:: Work required ::
Report each line from the data below that holds the word "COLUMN".

(Data below begins)

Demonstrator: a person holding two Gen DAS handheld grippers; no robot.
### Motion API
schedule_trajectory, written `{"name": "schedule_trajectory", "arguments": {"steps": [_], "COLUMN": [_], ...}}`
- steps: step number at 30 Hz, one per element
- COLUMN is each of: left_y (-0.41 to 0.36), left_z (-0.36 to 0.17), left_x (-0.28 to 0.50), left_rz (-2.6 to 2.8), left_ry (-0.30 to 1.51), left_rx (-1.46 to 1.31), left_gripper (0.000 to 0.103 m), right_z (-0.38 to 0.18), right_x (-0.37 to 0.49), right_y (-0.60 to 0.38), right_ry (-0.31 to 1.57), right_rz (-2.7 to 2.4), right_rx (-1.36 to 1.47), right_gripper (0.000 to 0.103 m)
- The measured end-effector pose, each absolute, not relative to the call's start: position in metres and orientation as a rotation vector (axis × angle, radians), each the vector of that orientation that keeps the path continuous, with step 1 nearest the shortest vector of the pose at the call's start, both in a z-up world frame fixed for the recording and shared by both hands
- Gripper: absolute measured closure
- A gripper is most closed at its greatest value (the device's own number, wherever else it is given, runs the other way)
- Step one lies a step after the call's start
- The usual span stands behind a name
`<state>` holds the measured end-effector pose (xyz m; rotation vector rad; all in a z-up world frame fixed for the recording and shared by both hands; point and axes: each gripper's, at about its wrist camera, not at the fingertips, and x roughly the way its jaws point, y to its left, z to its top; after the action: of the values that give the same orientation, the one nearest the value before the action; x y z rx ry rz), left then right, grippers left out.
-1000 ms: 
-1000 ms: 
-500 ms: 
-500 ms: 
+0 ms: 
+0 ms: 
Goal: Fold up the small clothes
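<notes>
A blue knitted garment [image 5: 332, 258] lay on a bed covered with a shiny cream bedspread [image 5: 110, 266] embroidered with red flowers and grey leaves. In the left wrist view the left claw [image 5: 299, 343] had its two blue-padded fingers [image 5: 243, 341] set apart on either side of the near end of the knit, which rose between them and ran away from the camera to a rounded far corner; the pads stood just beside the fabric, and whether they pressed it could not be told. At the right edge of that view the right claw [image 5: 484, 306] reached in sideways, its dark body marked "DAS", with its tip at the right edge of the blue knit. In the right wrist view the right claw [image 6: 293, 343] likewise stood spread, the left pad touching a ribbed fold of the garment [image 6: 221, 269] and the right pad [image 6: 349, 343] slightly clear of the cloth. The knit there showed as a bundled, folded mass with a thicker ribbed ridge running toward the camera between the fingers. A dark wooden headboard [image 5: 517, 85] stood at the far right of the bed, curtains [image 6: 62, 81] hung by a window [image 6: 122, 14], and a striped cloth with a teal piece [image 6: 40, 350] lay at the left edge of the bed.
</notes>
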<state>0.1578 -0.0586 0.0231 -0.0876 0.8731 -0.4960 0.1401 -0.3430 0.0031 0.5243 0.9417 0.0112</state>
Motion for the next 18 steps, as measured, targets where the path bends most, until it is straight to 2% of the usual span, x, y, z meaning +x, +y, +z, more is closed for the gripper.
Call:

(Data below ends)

:: Answer for the task ::
schedule_trajectory, written `{"name": "schedule_trajectory", "arguments": {"steps": [_], "COLUMN": [_], ...}}`
- COLUMN is each of: left_y (-0.41 to 0.36), left_z (-0.36 to 0.17), left_x (-0.28 to 0.50), left_rz (-2.6 to 2.8), left_ry (-0.30 to 1.51), left_rx (-1.46 to 1.31), left_gripper (0.000 to 0.103 m), right_z (-0.38 to 0.18), right_x (-0.37 to 0.49), right_y (-0.60 to 0.38), right_ry (-0.31 to 1.57), right_rz (-2.7 to 2.4), right_rx (-1.36 to 1.47), right_gripper (0.000 to 0.103 m)

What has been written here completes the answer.